### EXERCISE DIRECTIONS
Below are some entries. Transcribe the lines from the one holding "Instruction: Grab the" to the one holding "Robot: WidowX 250", inclusive, but not the pictures among them.

### TASK INPUTS
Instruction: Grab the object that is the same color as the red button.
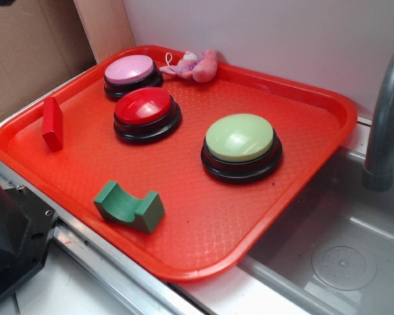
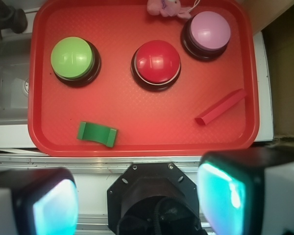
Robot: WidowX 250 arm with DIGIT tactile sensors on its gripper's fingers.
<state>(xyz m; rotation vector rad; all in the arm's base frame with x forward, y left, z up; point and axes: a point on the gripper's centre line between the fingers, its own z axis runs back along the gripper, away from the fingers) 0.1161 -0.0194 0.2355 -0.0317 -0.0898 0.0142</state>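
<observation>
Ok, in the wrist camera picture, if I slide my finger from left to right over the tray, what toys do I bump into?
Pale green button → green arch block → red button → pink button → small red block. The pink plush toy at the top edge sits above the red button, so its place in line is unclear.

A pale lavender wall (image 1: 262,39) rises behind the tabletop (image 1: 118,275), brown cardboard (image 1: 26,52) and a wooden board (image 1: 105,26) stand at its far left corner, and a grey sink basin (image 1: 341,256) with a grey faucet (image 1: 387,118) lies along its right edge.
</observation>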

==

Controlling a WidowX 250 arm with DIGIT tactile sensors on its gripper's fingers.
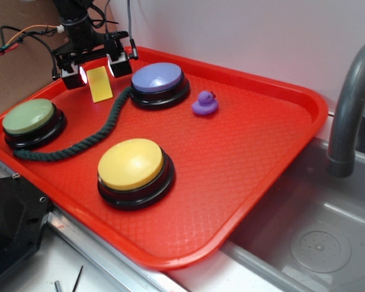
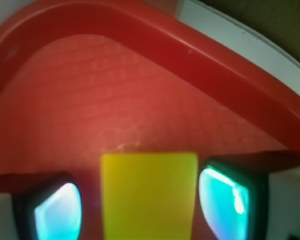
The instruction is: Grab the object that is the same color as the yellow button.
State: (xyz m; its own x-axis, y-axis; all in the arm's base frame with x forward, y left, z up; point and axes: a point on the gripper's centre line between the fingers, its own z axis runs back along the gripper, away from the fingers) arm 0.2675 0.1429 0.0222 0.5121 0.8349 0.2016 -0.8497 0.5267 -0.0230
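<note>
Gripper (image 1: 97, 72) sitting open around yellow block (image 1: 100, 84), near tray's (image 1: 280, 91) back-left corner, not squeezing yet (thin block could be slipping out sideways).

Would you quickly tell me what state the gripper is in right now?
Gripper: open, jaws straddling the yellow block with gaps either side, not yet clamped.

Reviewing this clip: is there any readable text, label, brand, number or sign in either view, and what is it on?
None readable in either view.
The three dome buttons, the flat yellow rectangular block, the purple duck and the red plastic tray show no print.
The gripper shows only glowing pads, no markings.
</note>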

### ANSWER TO THIS TASK
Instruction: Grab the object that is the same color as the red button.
Robot: WidowX 250 arm with DIGIT tactile sensors on its gripper's fingers.

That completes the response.